Work instructions ::
Starting at the first line of the listing below and ending at the line with "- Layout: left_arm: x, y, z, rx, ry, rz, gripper", copy each line exactly.

Given records ::
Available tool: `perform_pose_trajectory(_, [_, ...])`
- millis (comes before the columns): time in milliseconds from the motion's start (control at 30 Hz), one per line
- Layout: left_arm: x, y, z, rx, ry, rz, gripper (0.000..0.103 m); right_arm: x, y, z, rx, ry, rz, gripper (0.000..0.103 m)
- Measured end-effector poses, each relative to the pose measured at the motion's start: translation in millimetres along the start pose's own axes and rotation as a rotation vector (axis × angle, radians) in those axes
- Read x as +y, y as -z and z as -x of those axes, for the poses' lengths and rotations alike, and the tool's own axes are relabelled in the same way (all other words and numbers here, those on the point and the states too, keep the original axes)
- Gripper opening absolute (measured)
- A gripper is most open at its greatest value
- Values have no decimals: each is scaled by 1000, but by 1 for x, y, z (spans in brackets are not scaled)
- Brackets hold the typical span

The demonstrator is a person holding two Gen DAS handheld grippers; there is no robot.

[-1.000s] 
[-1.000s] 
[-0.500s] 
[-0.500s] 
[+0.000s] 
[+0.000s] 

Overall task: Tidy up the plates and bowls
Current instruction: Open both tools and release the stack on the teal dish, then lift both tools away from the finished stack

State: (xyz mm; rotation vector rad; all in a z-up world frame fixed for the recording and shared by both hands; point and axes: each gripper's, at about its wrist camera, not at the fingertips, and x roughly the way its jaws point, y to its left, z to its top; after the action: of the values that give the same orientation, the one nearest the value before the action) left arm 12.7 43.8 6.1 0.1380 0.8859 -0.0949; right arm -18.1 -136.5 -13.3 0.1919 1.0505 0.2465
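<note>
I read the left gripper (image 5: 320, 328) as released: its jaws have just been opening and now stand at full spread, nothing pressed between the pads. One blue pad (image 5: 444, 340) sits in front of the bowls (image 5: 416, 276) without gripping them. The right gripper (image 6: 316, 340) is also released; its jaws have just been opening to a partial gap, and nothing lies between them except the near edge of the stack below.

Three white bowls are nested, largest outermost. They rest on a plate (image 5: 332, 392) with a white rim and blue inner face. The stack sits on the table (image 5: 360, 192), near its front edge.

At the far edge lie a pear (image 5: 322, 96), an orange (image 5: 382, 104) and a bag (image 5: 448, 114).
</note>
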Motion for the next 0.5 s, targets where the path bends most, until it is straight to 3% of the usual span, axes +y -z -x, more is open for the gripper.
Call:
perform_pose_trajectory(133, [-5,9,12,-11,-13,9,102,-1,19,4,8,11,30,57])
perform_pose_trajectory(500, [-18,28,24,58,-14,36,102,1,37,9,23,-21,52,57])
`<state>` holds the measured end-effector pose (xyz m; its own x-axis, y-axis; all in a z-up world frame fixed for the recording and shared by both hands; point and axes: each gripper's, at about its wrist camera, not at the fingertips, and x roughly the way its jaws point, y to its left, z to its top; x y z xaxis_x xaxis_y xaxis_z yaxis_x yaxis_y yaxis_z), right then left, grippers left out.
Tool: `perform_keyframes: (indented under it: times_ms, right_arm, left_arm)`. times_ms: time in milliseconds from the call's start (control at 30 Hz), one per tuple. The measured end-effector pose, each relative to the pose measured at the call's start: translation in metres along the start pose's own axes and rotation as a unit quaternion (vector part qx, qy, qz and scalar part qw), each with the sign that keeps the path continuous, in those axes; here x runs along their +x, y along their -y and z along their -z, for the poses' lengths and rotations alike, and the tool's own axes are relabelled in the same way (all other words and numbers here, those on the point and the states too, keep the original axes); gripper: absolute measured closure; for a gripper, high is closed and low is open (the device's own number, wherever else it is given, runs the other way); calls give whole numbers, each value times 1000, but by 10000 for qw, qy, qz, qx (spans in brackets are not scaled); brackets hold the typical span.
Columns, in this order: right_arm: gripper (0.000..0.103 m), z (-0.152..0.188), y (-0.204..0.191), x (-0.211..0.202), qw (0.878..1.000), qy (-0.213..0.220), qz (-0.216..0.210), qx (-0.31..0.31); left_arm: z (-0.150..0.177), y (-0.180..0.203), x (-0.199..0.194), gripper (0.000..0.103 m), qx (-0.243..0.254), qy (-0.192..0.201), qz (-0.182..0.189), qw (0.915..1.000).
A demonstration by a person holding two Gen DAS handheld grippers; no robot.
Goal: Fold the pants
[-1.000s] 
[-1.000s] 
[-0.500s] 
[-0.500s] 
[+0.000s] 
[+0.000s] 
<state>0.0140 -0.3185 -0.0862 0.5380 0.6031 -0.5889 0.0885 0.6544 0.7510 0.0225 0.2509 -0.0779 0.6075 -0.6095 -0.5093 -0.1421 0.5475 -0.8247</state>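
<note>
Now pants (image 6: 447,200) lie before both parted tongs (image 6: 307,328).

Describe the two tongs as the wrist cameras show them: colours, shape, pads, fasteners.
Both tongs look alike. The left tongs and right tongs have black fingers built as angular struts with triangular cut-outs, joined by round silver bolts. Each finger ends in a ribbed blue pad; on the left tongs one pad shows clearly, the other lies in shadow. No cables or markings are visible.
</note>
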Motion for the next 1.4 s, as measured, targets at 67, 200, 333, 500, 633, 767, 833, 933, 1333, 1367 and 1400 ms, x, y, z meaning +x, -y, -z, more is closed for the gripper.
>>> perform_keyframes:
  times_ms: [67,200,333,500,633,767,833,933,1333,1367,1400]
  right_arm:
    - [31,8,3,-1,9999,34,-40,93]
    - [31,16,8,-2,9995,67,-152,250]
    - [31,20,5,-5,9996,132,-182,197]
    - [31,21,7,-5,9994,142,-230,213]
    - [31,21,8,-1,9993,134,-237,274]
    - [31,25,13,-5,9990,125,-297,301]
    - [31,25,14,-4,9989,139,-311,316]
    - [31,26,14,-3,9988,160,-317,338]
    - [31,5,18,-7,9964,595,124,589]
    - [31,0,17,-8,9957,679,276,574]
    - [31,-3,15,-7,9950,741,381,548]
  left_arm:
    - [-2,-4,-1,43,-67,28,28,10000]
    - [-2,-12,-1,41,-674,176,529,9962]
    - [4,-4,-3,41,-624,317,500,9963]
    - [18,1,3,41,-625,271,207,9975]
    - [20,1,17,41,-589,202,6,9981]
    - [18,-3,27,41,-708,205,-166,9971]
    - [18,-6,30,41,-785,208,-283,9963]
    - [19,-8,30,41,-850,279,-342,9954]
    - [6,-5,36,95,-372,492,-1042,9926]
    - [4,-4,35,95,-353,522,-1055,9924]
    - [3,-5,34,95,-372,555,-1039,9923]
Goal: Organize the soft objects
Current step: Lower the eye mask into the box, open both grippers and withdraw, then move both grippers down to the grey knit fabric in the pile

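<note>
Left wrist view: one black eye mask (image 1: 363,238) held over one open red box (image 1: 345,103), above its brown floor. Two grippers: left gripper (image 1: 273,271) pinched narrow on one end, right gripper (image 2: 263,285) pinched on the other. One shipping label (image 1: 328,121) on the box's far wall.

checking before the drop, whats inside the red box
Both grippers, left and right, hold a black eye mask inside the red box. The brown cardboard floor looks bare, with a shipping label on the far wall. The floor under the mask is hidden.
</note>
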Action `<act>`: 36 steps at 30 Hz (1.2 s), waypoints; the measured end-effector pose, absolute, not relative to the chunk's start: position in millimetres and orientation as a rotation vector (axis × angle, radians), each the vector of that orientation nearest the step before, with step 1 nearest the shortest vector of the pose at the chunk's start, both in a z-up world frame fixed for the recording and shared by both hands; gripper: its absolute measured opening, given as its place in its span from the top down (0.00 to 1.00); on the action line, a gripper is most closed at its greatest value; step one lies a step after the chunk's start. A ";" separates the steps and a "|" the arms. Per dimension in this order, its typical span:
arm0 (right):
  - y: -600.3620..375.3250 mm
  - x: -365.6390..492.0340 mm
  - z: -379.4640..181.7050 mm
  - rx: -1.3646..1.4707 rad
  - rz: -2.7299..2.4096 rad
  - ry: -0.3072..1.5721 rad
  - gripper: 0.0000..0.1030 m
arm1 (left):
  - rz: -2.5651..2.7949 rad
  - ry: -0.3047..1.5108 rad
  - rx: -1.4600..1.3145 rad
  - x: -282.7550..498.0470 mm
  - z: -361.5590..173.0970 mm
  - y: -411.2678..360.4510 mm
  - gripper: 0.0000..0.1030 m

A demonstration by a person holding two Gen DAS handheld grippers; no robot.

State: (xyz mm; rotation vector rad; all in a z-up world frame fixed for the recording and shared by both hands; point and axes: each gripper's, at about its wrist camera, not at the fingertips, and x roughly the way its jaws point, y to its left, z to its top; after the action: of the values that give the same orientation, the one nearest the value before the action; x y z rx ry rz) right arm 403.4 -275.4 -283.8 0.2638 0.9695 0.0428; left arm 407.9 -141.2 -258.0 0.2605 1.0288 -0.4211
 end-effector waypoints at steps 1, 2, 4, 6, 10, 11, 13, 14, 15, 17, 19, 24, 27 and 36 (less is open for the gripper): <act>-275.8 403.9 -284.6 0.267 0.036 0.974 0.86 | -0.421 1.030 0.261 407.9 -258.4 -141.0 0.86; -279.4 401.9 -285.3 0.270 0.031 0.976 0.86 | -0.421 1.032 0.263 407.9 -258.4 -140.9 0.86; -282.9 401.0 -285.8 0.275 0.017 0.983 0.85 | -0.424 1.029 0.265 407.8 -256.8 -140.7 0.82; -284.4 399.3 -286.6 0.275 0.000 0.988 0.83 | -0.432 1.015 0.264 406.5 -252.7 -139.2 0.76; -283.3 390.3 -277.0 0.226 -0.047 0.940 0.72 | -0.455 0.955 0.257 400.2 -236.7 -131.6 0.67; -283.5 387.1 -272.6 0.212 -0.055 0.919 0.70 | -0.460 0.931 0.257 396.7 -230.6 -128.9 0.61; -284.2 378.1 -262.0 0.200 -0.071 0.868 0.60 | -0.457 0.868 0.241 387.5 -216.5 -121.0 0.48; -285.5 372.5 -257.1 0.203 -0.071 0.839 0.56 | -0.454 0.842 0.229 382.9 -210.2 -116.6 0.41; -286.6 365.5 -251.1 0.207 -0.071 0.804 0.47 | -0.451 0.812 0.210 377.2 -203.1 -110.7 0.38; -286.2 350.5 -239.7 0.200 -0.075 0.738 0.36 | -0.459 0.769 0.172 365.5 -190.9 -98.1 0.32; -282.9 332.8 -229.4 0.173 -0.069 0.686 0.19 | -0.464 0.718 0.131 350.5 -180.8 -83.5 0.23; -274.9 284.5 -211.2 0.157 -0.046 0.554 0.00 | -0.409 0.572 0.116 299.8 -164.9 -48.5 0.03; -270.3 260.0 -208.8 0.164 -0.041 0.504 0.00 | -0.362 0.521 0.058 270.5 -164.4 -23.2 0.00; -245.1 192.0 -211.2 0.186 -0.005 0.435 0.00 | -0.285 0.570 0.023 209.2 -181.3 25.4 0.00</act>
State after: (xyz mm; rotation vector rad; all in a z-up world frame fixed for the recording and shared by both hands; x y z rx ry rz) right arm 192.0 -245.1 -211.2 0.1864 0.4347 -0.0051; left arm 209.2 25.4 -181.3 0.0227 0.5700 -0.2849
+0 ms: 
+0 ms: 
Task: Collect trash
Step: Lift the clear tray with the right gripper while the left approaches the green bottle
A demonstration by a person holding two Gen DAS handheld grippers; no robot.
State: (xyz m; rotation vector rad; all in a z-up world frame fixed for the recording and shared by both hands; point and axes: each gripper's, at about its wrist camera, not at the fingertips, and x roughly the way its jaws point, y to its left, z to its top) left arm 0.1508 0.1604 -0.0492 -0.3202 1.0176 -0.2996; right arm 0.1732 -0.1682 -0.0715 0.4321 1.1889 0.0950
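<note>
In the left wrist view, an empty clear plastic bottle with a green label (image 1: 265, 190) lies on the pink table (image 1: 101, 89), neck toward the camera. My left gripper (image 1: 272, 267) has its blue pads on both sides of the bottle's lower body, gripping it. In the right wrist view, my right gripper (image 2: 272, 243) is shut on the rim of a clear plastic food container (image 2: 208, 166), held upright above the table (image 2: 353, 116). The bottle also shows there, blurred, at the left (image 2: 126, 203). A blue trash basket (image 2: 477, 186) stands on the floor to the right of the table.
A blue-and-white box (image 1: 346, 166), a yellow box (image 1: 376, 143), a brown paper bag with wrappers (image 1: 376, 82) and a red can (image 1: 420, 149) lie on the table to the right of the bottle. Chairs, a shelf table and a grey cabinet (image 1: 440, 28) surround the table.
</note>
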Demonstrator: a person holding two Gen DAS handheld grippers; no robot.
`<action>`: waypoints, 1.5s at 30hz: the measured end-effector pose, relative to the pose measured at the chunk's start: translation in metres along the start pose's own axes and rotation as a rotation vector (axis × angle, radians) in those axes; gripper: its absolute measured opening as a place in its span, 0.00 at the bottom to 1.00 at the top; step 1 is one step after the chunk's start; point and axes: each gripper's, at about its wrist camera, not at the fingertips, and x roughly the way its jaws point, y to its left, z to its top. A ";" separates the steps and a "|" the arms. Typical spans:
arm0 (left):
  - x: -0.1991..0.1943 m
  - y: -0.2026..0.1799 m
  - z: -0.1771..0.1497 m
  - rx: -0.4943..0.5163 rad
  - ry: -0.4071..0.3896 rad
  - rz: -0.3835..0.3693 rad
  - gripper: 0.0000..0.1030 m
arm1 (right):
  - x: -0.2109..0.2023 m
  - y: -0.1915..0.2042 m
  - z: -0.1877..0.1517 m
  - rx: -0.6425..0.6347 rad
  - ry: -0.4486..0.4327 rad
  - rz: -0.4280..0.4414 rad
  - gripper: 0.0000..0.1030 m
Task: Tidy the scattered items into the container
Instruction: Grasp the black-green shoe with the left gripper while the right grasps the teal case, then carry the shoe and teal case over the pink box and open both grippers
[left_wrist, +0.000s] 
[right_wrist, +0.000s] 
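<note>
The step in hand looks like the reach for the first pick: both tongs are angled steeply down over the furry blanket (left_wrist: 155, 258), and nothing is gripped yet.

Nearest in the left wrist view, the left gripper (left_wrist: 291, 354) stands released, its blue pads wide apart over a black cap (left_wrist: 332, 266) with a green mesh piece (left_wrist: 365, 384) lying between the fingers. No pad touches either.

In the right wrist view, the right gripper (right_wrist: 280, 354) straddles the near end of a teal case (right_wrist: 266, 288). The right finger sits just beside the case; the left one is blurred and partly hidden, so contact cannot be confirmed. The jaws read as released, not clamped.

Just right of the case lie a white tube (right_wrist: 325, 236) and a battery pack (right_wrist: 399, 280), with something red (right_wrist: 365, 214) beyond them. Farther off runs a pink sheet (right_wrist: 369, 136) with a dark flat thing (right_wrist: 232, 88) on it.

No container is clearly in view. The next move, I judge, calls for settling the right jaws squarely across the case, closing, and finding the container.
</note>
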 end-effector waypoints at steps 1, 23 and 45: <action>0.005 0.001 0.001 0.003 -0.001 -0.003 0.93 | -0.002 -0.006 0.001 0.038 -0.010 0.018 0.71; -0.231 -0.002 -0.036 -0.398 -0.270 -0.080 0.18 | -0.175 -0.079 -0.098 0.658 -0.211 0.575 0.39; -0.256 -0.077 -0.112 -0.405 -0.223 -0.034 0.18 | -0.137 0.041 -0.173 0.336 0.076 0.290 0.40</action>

Solved problem ::
Available tool: `perform_pose_trajectory(_, [_, ...])`
- millis (comes before the columns): time in milliseconds from the motion's start (control at 30 Hz), one per line
- Layout: left_arm: x, y, z, rx, ry, rz, gripper (0.000..0.103 m); right_arm: x, y, z, rx, ry, rz, gripper (0.000..0.103 m)

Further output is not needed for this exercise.